- [The problem]:
Below are some records. Retype exactly the lines from the one containing "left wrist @" through the one containing "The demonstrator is", both included, skipping every picture.

*** Opening Data to use ***

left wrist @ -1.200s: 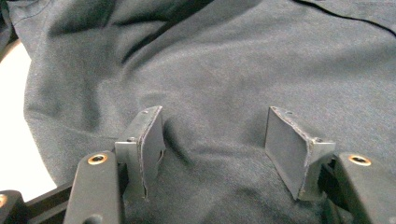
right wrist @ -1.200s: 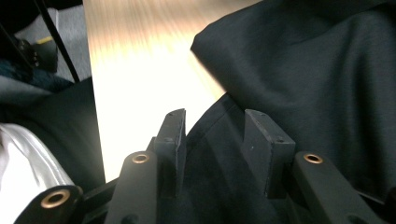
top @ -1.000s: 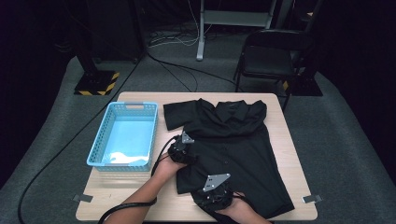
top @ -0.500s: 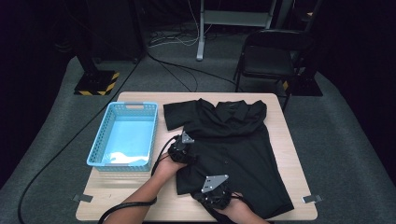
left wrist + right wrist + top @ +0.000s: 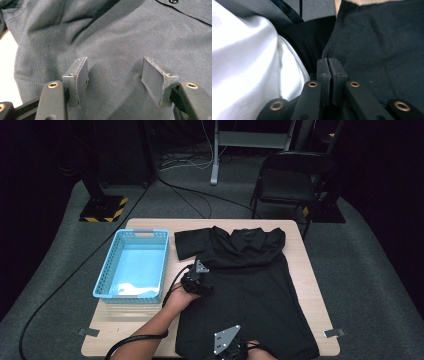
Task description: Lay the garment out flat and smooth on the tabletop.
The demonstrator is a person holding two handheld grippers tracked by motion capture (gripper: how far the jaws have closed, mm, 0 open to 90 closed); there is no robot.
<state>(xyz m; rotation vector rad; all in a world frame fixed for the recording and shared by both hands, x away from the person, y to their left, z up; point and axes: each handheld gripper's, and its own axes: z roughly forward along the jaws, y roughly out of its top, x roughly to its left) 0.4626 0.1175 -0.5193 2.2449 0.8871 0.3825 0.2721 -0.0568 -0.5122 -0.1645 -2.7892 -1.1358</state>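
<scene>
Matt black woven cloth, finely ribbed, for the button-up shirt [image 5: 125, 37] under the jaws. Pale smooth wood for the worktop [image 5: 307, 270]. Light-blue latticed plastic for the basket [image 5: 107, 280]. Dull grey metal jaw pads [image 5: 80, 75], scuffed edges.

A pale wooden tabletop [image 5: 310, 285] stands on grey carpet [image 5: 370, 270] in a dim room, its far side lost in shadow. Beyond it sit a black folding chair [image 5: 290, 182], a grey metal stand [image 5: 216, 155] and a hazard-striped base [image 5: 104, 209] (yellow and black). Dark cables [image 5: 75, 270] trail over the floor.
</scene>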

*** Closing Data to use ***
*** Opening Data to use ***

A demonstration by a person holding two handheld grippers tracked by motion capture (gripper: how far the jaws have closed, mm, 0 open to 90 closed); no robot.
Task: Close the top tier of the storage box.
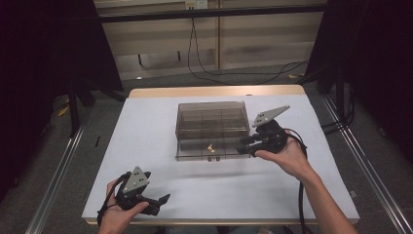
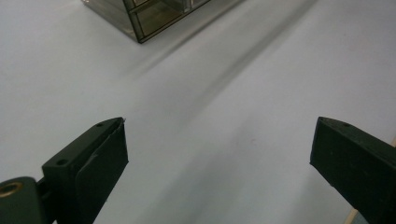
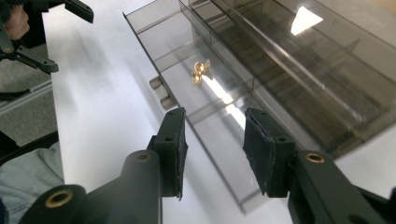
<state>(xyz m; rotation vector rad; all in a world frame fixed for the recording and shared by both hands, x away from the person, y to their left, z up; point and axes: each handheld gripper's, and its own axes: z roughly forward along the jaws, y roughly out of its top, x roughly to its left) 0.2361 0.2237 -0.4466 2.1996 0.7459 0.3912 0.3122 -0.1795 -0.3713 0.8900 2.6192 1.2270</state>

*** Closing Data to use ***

- [Response for this exercise]:
left wrist @ -1.200s: 
right wrist @ -1.200s: 
top @ -1.000s: 
top @ -0.500s: 
left wrist + right wrist + top @ +0.000s: 
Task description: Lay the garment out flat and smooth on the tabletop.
The demonstrator is a person holding two handheld grippers tracked by motion capture (gripper: how far the jaws have closed, mm, 0 open to 90 closed); there is no robot.

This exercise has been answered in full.